一見風紀が乱れたように見える昨今の世においても、
あれだけの痛みを経験した母体が
我が子を産みだした日を忘れることはないと思います。

自然はあの痛みを通して、誕生の重みと神秘性を教えているのだと思います。

 

「・・・ちゃん、お誕生日おめでとう。」といって、
ハッピーバースデーを歌い、ケーキを食べ、
「はい、プレゼントよ」といってお祝いを渡す。
これが子供の幼年期、あるいは児童期の頃に各家庭でよく行われます。
それはまあ、一種のクリスマスのようなものですね。

そうして子供がだんだん大きくなると、いつしかそんなものはしなくなり、
子供も気恥ずかしさを覚えて「面倒だ」という顔をします。

けれども私は思います。
一人の人間がこの世に生まれた日は
イベントとして考えられるほど軽い意味しかないのでしょうかと。

 

私は行き過ぎは困るけれども
欧米の個を重要視することはとてもよいことだと思います。
個を大切にするから老人になっても一人の人間として、
心から「誕生日おめでとう」と言えるのです。
世には沢山の祝日があるけれども私は誕生日が一番大切だと思います。
それは一人の人間がこの世に生まれたということだからです。
どこから来たのかはそれは哲学的宗教的問題になるので、またにします。

私自身にとっても、自分の生れた日(たとえそれが少々ずれていても)がとても大切です。
周囲はまったく忘れていても、私は自分のため「おめでとう」と言います。
「よく生まれてきたね。

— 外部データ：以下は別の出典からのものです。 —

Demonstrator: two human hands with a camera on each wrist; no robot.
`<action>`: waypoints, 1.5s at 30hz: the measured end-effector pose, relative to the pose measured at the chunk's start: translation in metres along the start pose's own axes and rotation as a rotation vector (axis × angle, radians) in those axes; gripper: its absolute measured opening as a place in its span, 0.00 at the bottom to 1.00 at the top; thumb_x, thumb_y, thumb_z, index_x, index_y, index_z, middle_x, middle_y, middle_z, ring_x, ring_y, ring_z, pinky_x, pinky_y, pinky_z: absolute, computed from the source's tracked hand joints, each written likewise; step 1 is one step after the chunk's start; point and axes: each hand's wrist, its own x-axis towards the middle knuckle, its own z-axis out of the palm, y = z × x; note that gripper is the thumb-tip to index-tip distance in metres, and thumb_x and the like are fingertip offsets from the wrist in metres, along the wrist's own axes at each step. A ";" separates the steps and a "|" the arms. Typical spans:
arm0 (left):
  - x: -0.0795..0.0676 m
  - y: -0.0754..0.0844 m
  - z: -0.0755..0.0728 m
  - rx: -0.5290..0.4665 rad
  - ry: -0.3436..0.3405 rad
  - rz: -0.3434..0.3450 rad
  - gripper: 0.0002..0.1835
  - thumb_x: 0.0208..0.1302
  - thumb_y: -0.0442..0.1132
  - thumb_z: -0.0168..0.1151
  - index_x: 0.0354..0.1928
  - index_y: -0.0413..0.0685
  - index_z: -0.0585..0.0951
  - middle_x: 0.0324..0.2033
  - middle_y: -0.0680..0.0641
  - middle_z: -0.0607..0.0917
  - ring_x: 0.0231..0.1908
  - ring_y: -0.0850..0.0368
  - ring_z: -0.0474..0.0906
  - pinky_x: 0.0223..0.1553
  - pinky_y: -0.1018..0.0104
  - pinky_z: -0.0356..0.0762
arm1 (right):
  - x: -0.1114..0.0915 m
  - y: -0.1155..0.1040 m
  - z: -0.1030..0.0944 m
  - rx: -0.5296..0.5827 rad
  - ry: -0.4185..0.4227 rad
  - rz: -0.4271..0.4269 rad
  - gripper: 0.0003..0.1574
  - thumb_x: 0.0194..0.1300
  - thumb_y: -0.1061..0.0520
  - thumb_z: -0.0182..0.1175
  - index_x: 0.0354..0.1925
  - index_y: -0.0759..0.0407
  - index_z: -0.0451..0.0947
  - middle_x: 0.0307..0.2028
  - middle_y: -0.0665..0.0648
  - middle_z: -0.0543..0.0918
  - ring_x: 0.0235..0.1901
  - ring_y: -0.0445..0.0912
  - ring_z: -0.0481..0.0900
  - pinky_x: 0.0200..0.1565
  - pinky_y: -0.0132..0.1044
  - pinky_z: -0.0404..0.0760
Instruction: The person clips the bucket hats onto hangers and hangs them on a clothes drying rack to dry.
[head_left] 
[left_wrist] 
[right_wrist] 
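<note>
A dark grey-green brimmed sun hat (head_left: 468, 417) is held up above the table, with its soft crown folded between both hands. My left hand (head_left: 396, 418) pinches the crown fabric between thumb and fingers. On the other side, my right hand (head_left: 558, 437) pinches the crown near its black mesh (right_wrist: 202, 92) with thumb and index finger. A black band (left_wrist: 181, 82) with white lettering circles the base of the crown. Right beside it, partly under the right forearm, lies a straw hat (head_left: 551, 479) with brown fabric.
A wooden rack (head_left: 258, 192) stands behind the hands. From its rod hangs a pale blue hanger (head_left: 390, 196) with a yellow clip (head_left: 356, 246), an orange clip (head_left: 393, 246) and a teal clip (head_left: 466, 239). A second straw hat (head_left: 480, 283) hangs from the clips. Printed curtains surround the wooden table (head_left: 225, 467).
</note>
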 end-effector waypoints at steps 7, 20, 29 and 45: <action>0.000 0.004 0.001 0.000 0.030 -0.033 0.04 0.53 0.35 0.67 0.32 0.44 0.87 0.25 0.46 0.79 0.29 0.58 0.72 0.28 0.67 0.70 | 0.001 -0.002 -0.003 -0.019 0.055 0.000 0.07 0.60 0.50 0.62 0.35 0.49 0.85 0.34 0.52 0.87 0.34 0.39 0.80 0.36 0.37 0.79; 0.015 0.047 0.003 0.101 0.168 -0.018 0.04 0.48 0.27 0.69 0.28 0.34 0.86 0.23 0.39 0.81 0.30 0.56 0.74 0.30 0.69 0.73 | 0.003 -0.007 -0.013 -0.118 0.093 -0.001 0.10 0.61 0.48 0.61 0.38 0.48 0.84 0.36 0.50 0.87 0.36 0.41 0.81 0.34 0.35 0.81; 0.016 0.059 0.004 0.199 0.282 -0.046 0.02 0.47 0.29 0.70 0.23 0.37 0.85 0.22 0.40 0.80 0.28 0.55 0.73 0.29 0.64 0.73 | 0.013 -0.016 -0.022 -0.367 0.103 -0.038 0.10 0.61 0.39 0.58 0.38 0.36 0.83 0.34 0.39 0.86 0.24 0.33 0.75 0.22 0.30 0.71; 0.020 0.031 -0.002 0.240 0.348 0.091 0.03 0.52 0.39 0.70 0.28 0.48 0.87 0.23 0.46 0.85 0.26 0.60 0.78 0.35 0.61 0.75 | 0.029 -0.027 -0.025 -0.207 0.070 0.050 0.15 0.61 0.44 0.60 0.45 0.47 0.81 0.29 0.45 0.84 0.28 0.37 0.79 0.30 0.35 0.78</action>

この世の修行は大変だけど最後までがんばろう」と。

 

45年の結婚生活で夫が私の誕生日を覚えていたのは何回だったでしょう。
たいてい後で気づきますが。私の方からは言ったことはありません。
最近は夫は手帳に書いて「忘れないように」と何度も繰り返しているようです。
私は何も言っていません。私は夫の誕生日と子供の誕生日は忘れませんが。

 

昨日(2日)長年の友人Kさんの娘Yさんの可愛い赤ちゃんの顔を見ながら、
この天使のようなつぶらな瞳とマシュマロのような顔を見ながら、
誕生日の深い意味を考えていました。
私たち人間はこの世で修行をするために生まれてきたのではないのかしら。
だからその一人の誕生は人生の第一歩であり、
すごく大切なものだと思うのですが。

そしてその意味をかみしめるためにも、
確認するためにも、誕生日は大切な日として忘れてはならないのではないかと。

せめて自分の一番身近な人たちの誕生日は。・・・私はそう思います。

「おめでとう! おめでとう! おめでとう!」

みんな、「おめでとう!」です。